To set up AWS credentials on your local machine, first install the AWS CLI.

After installing the AWS CLI, configure your AWS IAM access ID and secret with aws configure:

$ aws configure
AWS Access Key ID [None]: AKIAIOSFODNN7EXAMPLE
AWS Secret Access Key [None]: wJalrXUtnFEMI/K7MDENG/bPxRfiCYEXAMPLEKEY
Default region name [None]: us-west-2
Default output format [None]: json

See AWS documentation for further instructions on how to configure the AWS CLI.

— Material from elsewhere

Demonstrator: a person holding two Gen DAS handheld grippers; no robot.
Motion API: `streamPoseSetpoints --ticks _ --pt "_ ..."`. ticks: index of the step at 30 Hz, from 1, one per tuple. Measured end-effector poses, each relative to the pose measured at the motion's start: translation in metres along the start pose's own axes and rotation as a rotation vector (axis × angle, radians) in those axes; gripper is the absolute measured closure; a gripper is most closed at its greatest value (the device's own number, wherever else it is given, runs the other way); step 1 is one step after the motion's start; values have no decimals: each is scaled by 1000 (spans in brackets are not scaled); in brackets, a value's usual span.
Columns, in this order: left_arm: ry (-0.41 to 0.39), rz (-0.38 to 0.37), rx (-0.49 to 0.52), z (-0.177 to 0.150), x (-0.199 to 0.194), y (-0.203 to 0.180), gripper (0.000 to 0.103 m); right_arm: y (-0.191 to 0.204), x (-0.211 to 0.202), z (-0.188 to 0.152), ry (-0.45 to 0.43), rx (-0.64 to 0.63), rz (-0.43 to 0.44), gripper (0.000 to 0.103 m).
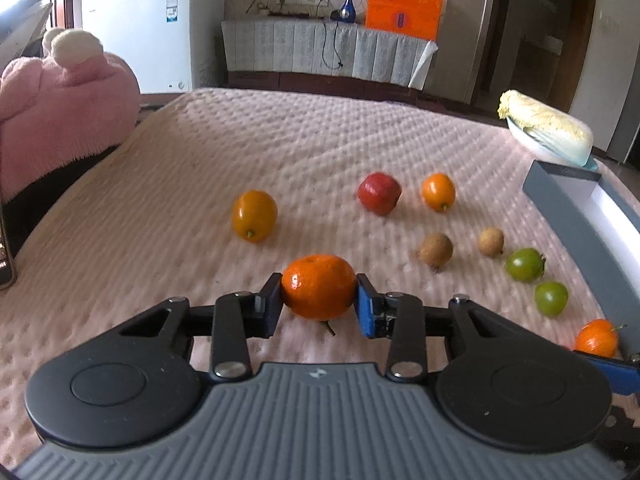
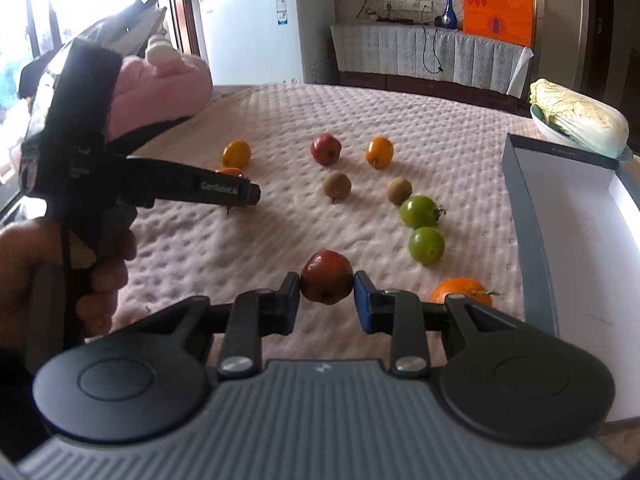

⤵️  Setting up GCP credentials

To set up GCP credentials on your local machine, first install the gcloud CLI.

After installing the gcloud CLI, configure your GCP CLI credentials with gcloud auth as follows:

$ gcloud auth login
$ gcloud auth application-default login

⚠️ If you already had GCP credentials configured, make sure to run gcloud auth application-default login which generates application credentials for Skyplane.

⤵️  Setting up Azure credentials

To set up Azure credentials on your local machine, first install the Azure CLI.

After installing the Azure CLI, configure your Azure CLI credentials with az login as follows:

$ az login

Skyplane should now be able to authenticate with Azure although you may need to pass your subscription ID to skyplane init later.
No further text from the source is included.